**EXERCISE INSTRUCTIONS:** For the listing below, count the lines that contain "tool" and report only the number.

**EXERCISE DATA:**
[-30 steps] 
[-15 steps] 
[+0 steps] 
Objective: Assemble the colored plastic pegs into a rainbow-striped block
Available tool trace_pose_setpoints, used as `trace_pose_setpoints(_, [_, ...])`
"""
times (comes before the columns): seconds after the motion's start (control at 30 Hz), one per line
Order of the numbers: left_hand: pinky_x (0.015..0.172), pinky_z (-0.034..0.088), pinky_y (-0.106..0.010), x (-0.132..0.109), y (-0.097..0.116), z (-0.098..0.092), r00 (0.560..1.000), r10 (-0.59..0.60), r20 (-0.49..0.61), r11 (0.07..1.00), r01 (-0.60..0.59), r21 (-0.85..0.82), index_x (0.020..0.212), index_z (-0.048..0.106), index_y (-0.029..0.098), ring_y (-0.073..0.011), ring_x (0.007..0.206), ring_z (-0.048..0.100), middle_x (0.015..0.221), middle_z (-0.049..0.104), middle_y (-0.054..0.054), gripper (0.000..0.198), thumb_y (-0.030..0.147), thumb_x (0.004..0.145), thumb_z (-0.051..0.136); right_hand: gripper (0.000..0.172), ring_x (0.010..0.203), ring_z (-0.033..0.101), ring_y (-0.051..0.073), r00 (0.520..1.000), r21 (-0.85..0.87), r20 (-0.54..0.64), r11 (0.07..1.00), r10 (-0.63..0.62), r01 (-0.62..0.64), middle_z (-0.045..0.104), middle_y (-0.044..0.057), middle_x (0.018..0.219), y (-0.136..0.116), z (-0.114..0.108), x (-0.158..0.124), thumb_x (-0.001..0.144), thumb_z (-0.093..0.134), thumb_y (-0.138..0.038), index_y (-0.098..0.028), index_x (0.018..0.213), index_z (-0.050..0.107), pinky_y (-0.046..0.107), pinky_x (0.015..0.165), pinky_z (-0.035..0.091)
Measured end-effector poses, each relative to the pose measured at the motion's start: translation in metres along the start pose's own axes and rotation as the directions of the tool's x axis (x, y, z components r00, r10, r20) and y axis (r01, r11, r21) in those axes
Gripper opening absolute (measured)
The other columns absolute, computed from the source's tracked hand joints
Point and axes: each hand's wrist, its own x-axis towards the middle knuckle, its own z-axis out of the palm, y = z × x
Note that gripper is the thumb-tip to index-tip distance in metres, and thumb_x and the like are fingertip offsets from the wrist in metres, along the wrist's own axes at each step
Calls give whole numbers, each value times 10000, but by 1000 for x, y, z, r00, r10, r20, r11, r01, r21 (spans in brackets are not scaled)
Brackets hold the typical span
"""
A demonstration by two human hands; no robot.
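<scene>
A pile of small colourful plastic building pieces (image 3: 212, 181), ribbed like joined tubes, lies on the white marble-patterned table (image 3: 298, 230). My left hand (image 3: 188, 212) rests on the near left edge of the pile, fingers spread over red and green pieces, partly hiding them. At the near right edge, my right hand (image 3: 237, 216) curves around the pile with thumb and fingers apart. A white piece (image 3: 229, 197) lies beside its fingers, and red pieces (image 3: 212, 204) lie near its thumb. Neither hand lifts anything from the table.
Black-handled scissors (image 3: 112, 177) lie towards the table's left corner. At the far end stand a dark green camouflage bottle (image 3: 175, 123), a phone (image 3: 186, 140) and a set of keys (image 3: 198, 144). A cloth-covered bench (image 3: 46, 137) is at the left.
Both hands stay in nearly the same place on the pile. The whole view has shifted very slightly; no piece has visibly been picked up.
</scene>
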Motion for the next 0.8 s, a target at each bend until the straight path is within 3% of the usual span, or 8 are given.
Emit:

**EXERCISE ANSWER:** 2